Yes: filtering your facts in order to reach to simple solutions that won't account for all the "corner cases" of your real scenario is always easy. It's only that it's irrelevant too.
"Not that its exempt, its that should people target Linux as much, the figure would likely be the same."
So, since if Linux were as popular as Windows it would be affected for malware recovering costs as high as Windows, we don't have to consider malware-related costs in a comparation. OK, I'll take it, even if that's just an untested hypothesis.
But now you will have to do the same:
* Costs related to hardware incompatibilities? Not. Were Linux as popular as Windows, hardware support would be there, in the stock kernel.
* Costs related to retraining? Not. Were Linux as popular as Windows, well... it would be as known as Windows.
* Costs related to hiring the rare Linux knowledgeable admin? Not now: being Linux popular brings as many admins as on the Windows side.
And then, in the end, open source is *still* free of licensing costs (both direct and indirect due to expended hours on the corporate money-printing mill).
"And as that argument sways more users toward FOSS, the cost/benefit for malware writers will change."
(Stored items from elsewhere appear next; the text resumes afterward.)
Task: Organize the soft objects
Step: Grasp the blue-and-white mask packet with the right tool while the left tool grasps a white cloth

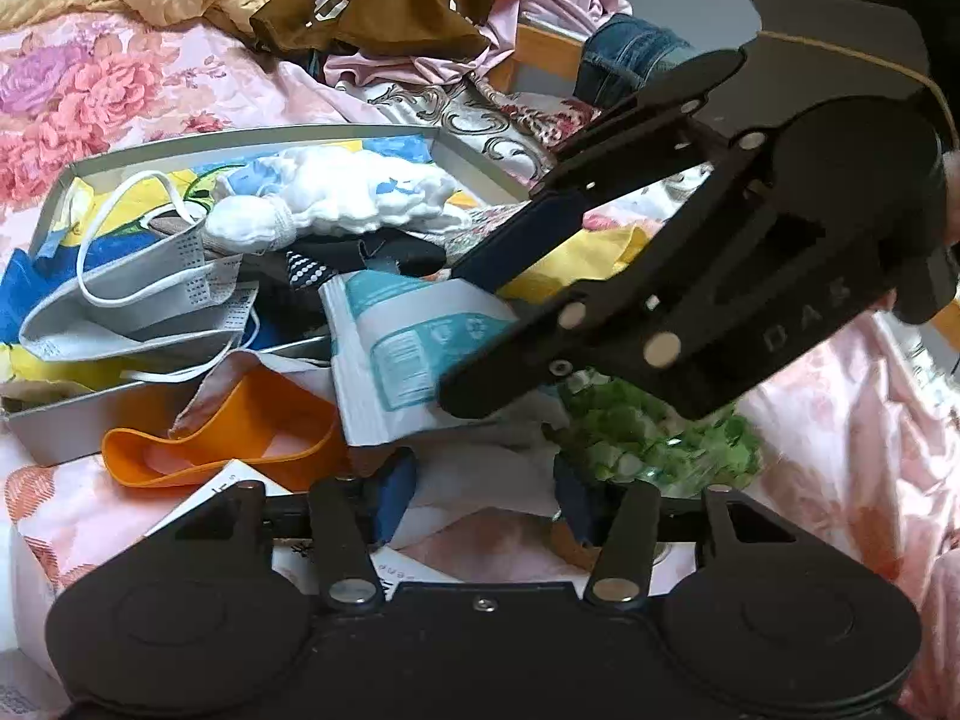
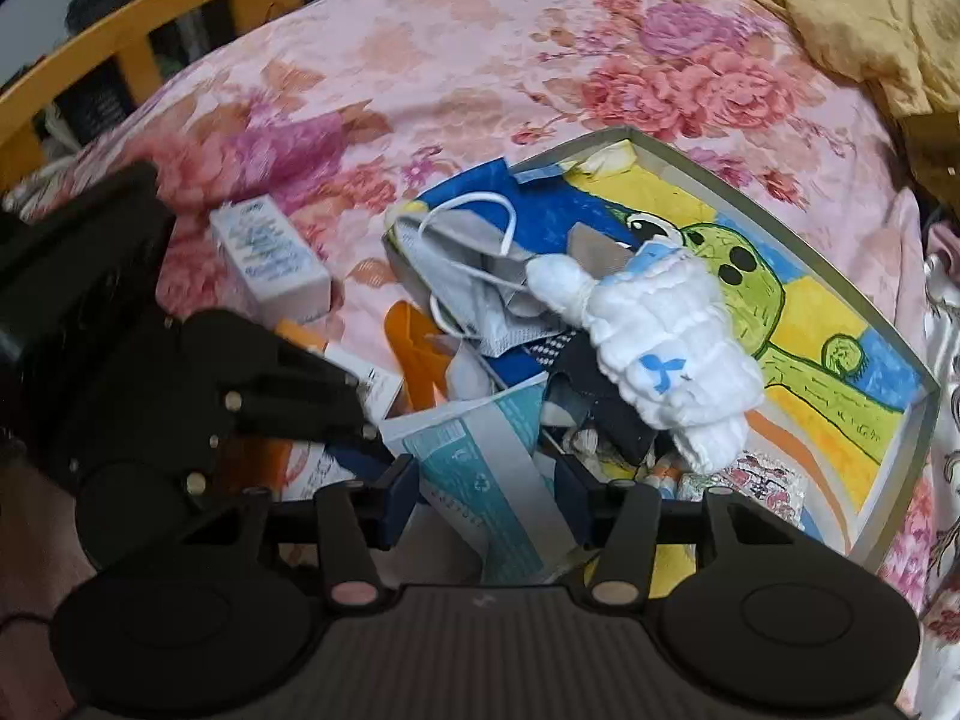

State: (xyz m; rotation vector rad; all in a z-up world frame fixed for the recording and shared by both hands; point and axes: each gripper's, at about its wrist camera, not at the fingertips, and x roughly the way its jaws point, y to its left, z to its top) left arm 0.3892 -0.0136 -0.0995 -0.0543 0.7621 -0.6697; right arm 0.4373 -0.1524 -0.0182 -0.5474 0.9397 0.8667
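Observation:
A white-and-teal packet stands between the blue pads of my right gripper, which looks shut on it. In the left wrist view the right gripper reaches in from the right and pinches the same packet. My left gripper has its pads on either side of crumpled white material; whether they press on it I cannot tell. A shallow grey box with a frog drawing holds grey face masks, a white quilted mitten and dark cloth.
An orange band and a green-patterned bag lie beside the box on the pink floral bedspread. A small white carton sits to the left. Piled clothes and a gold quilt lie beyond; a wooden rail edges the bed.

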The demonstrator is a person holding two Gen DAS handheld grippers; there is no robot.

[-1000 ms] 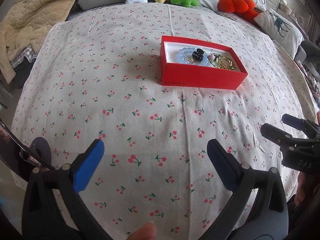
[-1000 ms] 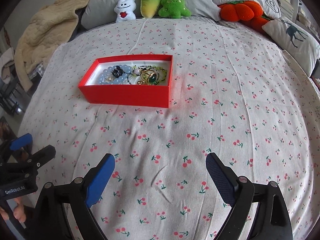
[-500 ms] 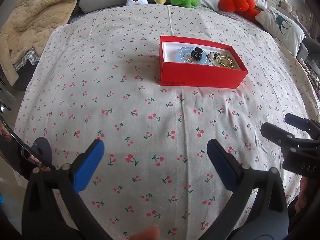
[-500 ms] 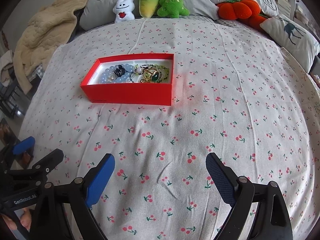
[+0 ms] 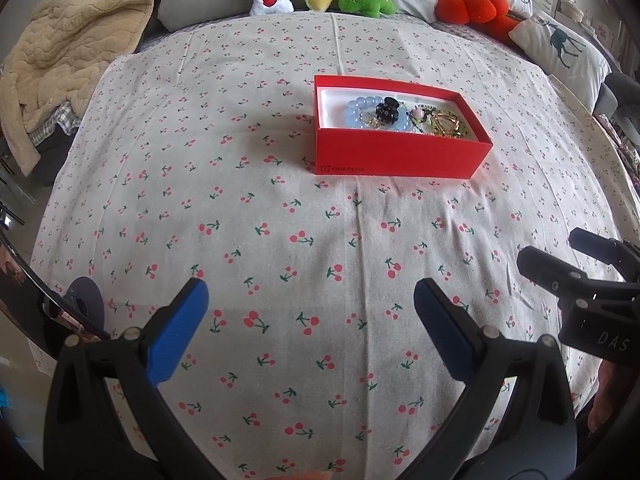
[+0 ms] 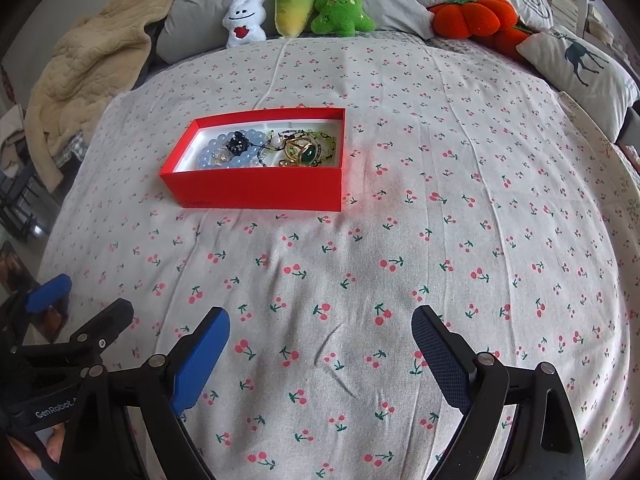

But if that's the case, it will be *then*, not *now*.
"for FOSS we have no reasonable track record. So to me, that's background noise."
For me, having about 200 Linux systems, both servers and PCs my "background noise" says "malware-related costs to-date: zero". Surely my manager will say "but, hey, let's inflate this number since making our real numbers out of our real bills to get our real TCO would be a bit myopic, you know".
"imagine a world where the customer doesn't bear the cost of the vendor's mistakes. I know, crazy..."
Not so crazy: that's the world as of today: the customer does never bear the cost of the vendor's mistakes; it bears the cost of its very own mistakes... choosing the wrong providers, for instance.